Когда Вера Алексеевна так говорит, мне становится стыдно. Немного. Но потом я вспоминаю свою страну, ту, где вечером солнце засыпает в львиных лапах и никто не делает то, что ему не нравится.

Мне не нравится шить фартуки. Они одинаковые.

В моей стране каждая вещь особенная.

 – Эх, Калягина, Калягина… – Вера Алексеевна качает головой и зачем-то добавляет: – В артистки тебе надо.

Странным образом ее то ли пожелание, то ли предсказание сбылось.

Мы ставим «Гамлета». Шекспир. Елена Павловна произносит эти слова с придыханием и глаза закатывает, словно пытаясь разглядеть на потолке нечто такое, особенное. Я тоже смотрю, но ничего не вижу, потолок как потолок, белый, вернее, выбеленный, но в углах уже потемневший, поплывший сырыми пятнами, которые, когда снова станут белить, будут закрашивать с особой тщательностью. По осени пятна все равно проступят, попортив толстый слой известки.

Но я не о пятнах хотела, а о Шекспире. Елена Павловна говорит, что Шекспир – это классика, а классику нужно понимать правильно, и рассказывает, что это значит. Я слушаю, и Галька, и Людка, которая быстро начинает скучать и позевывать тайком. Но как доходит до распределения ролей, ее сонливость моментально проходит. Людка мечтает сыграть Офелию и, конечно же, получает роль. Елена Павловна считает, что Людка для таких ролей и создана. А я немного завидую, мне тоже хочется быть Офелией, или Гамлетом, как Галька, а вместо этого мне достается королева. Елена Павловна говорит, что кто-то должен играть и отрицательные роли.

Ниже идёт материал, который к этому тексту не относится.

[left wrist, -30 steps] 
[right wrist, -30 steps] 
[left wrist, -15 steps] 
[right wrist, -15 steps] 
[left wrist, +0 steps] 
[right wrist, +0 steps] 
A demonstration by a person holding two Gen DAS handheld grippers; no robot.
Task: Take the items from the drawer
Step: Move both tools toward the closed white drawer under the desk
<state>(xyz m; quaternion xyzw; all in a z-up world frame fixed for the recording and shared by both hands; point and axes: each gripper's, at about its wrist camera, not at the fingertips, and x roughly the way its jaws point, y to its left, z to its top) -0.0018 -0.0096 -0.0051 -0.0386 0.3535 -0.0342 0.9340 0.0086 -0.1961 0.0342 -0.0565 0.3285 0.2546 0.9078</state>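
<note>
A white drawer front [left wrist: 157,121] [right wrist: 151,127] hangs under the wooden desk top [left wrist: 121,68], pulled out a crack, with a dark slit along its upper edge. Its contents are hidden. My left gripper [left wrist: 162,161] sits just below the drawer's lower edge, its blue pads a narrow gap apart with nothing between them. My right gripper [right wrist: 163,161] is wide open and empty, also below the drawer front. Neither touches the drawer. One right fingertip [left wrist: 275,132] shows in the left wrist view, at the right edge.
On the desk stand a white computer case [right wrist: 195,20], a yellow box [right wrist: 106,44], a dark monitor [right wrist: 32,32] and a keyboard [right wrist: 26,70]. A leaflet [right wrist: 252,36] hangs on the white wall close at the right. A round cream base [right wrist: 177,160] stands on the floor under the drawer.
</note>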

Елена Павловна требует показать всю глубину падения Гертруды, предавшей сына и мужа. Елена Павловна недовольна… у Людки получается, у Гальки тоже, а у меня нет. Это потому, что я не понимаю роли. Объясняют, а я все равно не понимаю.

 – Калягина, Калягина. – Елена Павловна подымается с кресла, обмахиваясь веером из бело-черных листов. Белая бумага, черные буквы, одна за другой, как давешние строчки на синей ткани. – Калягина, ну подумай, какова твоя героиня, а?

У Елены Павловны строгие глаза и ресницы, слипшиеся друг с другом, подчерненные тушью «Ленинград» и оттого очень выразительные. Мне туши не положено, потому что я – не Офелия, Офелии нужно быть красивой, а у меня – отрицательный персонаж.

Еще от Елены Павловны пахнет «Красной Москвой»: терпкий-терпкий аромат, который отчего-то напоминает о недозревших яблоках в нашем саду. И о зеленых сливах с мягкими белыми косточками.